C’est très énervant à la fin cette manie de donner un titre en anglais pour la distribution française d’un film, surtout quand il n’a rien à voir ni avec le titre original, ni avec le titre anglais. Et c’est d’autant plus énervant là qu’on voit bien la manœuvre commerciale derrière cette idée stupide de rebaptiser « The Yellow Sea » en « The Murderer ». Il fallait absolument que ceux qu’on prend pour des abrutis incapables de retenir des noms de réalisateurs ou d’acteurs coréens, c’est-à-dire les spectateurs français, comprennent bien que c’était la même équipe que le bijou fort acclamé « The Chaser ». Et avec un peu de chance, si on laissait entendre que « The Yellow Sea » en était une sorte de suite, c’était encore mieux pour vendre le film, quitte à
manquer infiniment de respect aux créateurs et à leur œuvre.
Manœuvre commerciale donc, et mensongère en plus, car en aucun cas il ne peut s’agir d’une suite ou d’un « produit dérivé » de la première œuvre du réalisateur, tant tout les oppose. Certes on y retrouve les mêmes acteurs, mais dans des rôles complètement différents ; certes on y retrouve sa patte stylistique, son goût de la mise en scène crue, âcre, et brutale, mais ça s’arrête là. Si l’on s’attend à la même mécanique implacable que dans The Chaser, à un thriller bien huilé et au scénario concis, on ne peut qu’être déçu par The Yellow Sea, dont le genre comme les thèmes principaux sont tout autres.
En effet, l’aspect « thriller » est sans doute ce qui est le moins réussi dans ce film au dénouement un peu confus et où le fin mot de l’intrigue est plus suggéré qu’expliqué, ce qui pourra en déstabiliser plus d’un. Mais qu’importe ? ce n’est pas l’histoire ici qui compte mais plutôt l’Histoire et ses vicissitudes, et ses victimes silencieuses, prisonnières de l’abîme et du néant dans lequel elles se débattent, pour irrémédiablement finir par s’y noyer.

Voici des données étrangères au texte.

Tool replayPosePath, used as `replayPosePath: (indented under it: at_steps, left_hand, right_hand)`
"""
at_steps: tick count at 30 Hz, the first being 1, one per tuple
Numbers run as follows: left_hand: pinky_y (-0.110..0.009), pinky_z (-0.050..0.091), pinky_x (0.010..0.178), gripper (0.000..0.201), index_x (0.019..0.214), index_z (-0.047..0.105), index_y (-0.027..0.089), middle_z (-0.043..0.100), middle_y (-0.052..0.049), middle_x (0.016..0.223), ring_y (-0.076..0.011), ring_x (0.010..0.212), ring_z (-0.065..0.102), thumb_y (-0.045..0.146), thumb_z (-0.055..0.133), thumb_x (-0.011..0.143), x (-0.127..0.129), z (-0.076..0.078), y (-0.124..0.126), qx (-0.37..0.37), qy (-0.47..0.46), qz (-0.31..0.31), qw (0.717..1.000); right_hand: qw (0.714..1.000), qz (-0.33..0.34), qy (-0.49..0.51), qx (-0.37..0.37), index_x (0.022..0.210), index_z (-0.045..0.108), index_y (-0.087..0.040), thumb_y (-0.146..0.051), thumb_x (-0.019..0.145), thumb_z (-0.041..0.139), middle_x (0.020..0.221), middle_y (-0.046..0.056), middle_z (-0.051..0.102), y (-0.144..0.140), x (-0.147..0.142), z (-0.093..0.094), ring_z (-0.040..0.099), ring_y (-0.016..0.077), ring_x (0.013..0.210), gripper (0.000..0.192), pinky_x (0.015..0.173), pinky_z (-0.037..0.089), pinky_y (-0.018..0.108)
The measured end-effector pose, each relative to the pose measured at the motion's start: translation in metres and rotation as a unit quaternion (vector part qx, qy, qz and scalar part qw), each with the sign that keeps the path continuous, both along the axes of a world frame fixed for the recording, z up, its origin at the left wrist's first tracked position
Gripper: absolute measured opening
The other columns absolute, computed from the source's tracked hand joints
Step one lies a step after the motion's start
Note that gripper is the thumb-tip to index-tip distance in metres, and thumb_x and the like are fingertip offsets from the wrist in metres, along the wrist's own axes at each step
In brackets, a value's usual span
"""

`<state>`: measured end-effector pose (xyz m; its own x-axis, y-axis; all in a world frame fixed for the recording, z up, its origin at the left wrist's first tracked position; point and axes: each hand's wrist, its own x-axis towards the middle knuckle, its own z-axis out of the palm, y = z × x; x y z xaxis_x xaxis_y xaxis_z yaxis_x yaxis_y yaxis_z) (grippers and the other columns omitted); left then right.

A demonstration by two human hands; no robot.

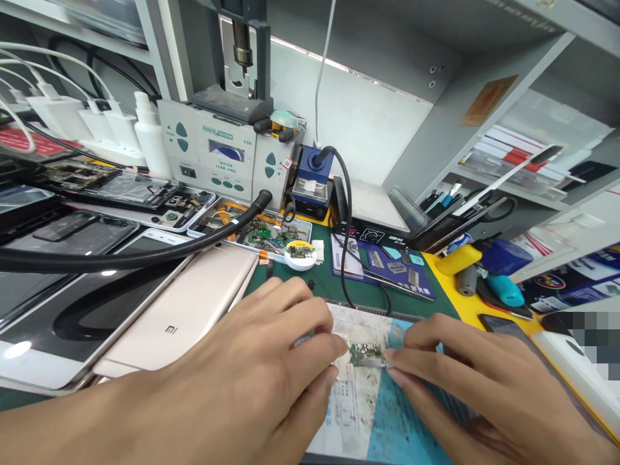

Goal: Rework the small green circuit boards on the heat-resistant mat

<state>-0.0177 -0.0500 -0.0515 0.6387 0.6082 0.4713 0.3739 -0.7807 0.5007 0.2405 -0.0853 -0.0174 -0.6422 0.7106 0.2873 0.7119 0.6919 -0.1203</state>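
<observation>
1. Small green circuit board [364, 354]: its left and right ends sit under fingertips; component detail too small to read.
2. Left hand [252, 374]: wrist and forearm cut off by the bottom-left edge; thumb tip tucked under, not visible.
3. Right hand [477, 381]: heel of the palm cut off at the bottom-right edge.
4. Worn white-and-blue paper work mat [368, 413]: largely covered by both hands, print illegible, bottom edge cropped.
5. Pixelated grey block [588, 339]: blurred out, contents unknowable.
6. Grey soldering station box [217, 155]: brand text legible only in part.
7. Gold Mi-logo phone back [179, 316]: lower end hidden behind the left hand.
8. Black thick hose [121, 258]: runs off the left edge.
</observation>
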Motion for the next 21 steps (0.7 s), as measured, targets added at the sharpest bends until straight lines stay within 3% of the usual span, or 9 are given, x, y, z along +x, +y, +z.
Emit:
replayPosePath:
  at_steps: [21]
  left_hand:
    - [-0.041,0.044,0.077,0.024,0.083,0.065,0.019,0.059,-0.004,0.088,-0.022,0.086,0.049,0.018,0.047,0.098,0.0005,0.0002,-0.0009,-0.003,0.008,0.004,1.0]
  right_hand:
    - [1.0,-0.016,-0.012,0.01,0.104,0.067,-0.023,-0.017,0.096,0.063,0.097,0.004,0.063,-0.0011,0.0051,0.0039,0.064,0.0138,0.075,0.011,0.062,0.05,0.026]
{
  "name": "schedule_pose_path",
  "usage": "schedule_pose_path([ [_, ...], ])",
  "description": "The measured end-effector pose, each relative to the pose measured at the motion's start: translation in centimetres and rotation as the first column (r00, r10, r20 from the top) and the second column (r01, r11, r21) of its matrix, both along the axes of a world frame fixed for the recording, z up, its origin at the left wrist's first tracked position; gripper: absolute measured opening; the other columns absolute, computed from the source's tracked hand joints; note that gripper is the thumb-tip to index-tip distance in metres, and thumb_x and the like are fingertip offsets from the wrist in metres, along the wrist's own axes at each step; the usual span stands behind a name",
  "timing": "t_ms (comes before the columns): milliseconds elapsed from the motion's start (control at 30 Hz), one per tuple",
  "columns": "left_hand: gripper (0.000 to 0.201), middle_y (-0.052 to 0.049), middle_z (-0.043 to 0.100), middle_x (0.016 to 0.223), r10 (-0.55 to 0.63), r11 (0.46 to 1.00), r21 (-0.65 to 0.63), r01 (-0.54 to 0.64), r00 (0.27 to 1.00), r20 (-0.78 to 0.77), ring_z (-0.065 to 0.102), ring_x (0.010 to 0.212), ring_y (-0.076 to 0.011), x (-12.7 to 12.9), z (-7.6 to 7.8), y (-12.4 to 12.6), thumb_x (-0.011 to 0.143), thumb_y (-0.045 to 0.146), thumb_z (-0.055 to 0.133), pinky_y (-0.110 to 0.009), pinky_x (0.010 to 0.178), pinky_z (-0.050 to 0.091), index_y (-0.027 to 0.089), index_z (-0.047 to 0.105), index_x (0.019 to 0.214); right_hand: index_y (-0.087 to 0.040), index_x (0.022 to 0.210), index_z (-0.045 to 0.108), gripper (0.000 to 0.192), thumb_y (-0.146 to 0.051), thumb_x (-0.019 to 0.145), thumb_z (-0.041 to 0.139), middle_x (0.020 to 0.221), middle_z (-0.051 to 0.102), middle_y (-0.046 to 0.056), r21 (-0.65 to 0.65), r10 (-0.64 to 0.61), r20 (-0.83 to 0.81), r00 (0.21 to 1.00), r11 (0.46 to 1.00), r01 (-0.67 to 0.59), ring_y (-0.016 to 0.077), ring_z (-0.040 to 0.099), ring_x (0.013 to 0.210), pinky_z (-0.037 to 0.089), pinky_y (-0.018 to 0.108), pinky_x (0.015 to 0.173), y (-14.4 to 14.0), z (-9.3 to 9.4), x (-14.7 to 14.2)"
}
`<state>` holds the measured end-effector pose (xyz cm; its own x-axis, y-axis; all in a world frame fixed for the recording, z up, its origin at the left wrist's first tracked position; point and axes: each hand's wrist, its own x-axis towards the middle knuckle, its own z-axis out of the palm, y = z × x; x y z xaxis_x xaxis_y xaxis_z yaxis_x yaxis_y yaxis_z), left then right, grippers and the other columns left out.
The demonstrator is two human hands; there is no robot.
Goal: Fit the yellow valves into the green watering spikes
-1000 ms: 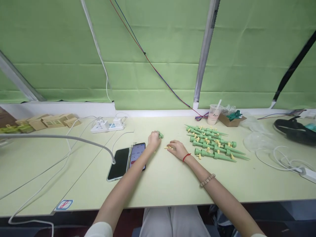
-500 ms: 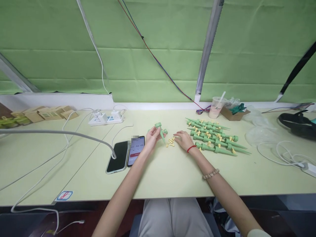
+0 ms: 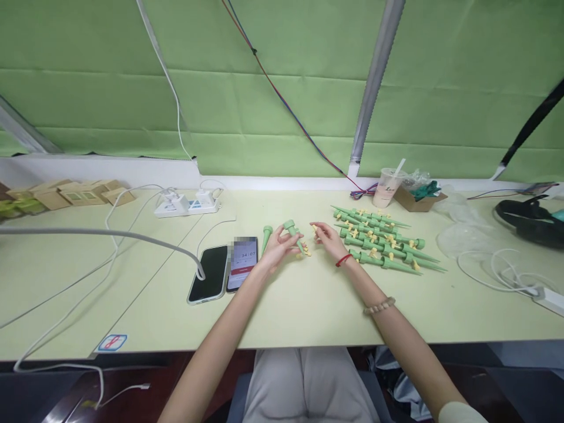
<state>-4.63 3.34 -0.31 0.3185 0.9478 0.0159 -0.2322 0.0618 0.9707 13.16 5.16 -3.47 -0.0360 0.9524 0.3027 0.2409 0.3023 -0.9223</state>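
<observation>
Green plastic cone spike [image 3: 294, 234] pinched in left hand [image 3: 277, 249] at frame centre, lifted off pale table [image 3: 308, 305] since a second before; small yellow plastic clip [image 3: 315, 228] nipped in right hand [image 3: 328, 239] fingertips, brought beside it.

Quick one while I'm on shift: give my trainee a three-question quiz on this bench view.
1. True or false: the left hand holds a green spike.
2. What small thing does the right hand pinch? A) a yellow clip B) a phone C) a cup
3. Which side of the right hand is the pile of green spikes on, as seen in the head view?

Key: 1 true; 2 A; 3 right.
</observation>
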Motion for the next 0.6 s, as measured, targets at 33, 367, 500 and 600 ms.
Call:
schedule_pose_path([
  [33,0.062,-0.01,0.064,0.105,-0.026,1.0,0.013,0.026,1.0,-0.003,0.067,0.073,-0.0142,0.0,0.0,-0.1,0.07,0.033,0.069,-0.027,0.066,0.054,0.022,0.038,0.122,-0.021,0.106,0.057,0.037,-0.047,0.082,0.045,0.084,0.058,0.003,-0.054,0.044,-0.105,0.994,0.997,-0.05,0.0133,0.058,0.072,0.052,0.029,0.066,-0.1,0.4,-0.1],
  [367,0.067,-0.013,0.061,0.11,-0.03,0.999,0.044,0.031,0.999,-0.028,0.067,0.072,-0.0154,0.5,0.2,-0.4,0.071,0.032,0.067,-0.031,0.065,0.055,0.021,0.034,0.129,-0.021,0.102,0.059,0.041,-0.045,0.069,0.064,0.082,0.063,0.002,0.035,0.121,-0.224,0.967,0.993,-0.116,0.0126,0.061,0.073,0.052,0.026,0.065,-1.2,2.7,0.0],
  [500,0.055,-0.012,0.061,0.11,-0.06,0.998,0.02,0.061,0.998,-0.036,0.067,0.073,-0.0155,0.5,0.1,-0.4,0.071,0.034,0.068,-0.029,0.064,0.055,0.019,0.044,0.118,-0.02,0.097,0.065,0.036,-0.043,0.07,0.064,0.094,0.065,0.004,0.04,0.104,-0.242,0.965,0.994,-0.098,0.0132,0.062,0.076,0.053,0.03,0.071,-1.1,2.7,0.2],
  [600,0.045,-0.012,0.061,0.111,-0.107,0.994,-0.004,0.107,0.994,-0.005,0.067,0.077,-0.016,0.5,0.1,-0.4,0.072,0.034,0.067,-0.027,0.065,0.054,0.018,0.048,0.109,-0.019,0.093,0.068,0.035,-0.039,0.065,0.069,0.092,0.067,0.005,0.065,0.061,-0.199,0.978,0.997,-0.049,0.0135,0.062,0.074,0.052,0.031,0.073,-1.2,2.6,0.2],
])
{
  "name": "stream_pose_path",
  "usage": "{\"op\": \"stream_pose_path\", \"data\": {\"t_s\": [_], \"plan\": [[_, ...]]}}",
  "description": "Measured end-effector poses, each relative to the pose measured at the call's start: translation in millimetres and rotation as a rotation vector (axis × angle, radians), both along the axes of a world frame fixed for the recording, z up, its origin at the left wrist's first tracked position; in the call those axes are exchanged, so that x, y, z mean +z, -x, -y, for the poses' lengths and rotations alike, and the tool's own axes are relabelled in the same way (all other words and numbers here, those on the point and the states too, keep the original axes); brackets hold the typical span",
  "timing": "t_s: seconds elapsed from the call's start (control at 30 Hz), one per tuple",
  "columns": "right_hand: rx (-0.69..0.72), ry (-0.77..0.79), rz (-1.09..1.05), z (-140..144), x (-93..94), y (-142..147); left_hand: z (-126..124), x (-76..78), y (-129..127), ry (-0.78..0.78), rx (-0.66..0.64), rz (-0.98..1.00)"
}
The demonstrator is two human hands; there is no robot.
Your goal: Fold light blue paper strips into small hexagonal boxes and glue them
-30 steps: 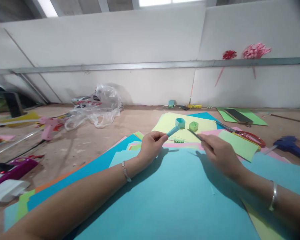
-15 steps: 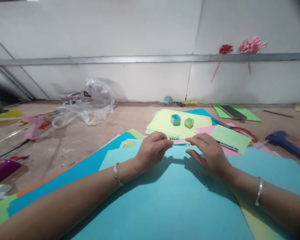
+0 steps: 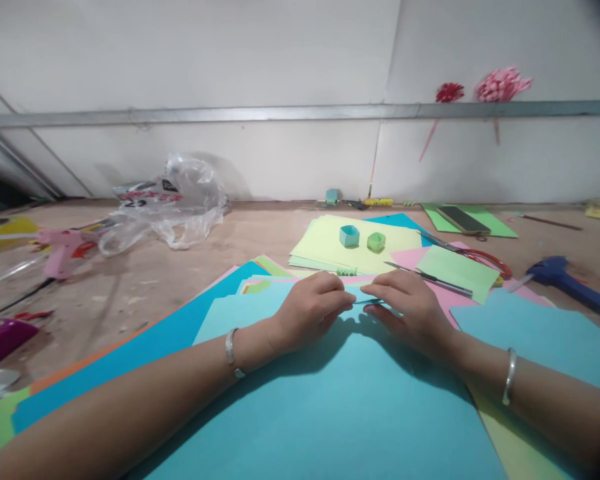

Ainsi Gu-Nam, coréen vivant misérablement dans une province chinoise, doit, dans des conditions aussi malsaines que dangereuses (qui sont celles que connaissent presque tous les migrants illégaux), traverser la mer Jaune pour rejoindre pour quelques jours la Corée du Sud, dans l’espoir de gagner de quoi rembourser ses dettes et de retrouver son amour perdu, avant de rentrer en Chine. Mais rien ne se passera comme prévu parce que la vie c’est pas un conte de fée, parce que l’égalité, la liberté et la fraternité ça n’existe que dans les blablas démagos, et parce que l’homme c’est un chien pour l’homme. Mais parce que tant qu’y a de l’espoir y a de la survie, alors s’en suit une course frénétique contre la mort, un survival nerveux et douloureux où un homme seul et sans patrie hurle à la face du monde son droit à exister.
C’est donc un film aussi poignant que tragique, aussi insoutenable qu’édifiant, et qui a le grand mérite de révéler magistralement l’absurde condition humaine, en servant de porte-voix à ces apatrides sans refuge, à cette infinité d’ombres muettes qui passent sur ce monde cruel dans la douleur, la misère et la solitude.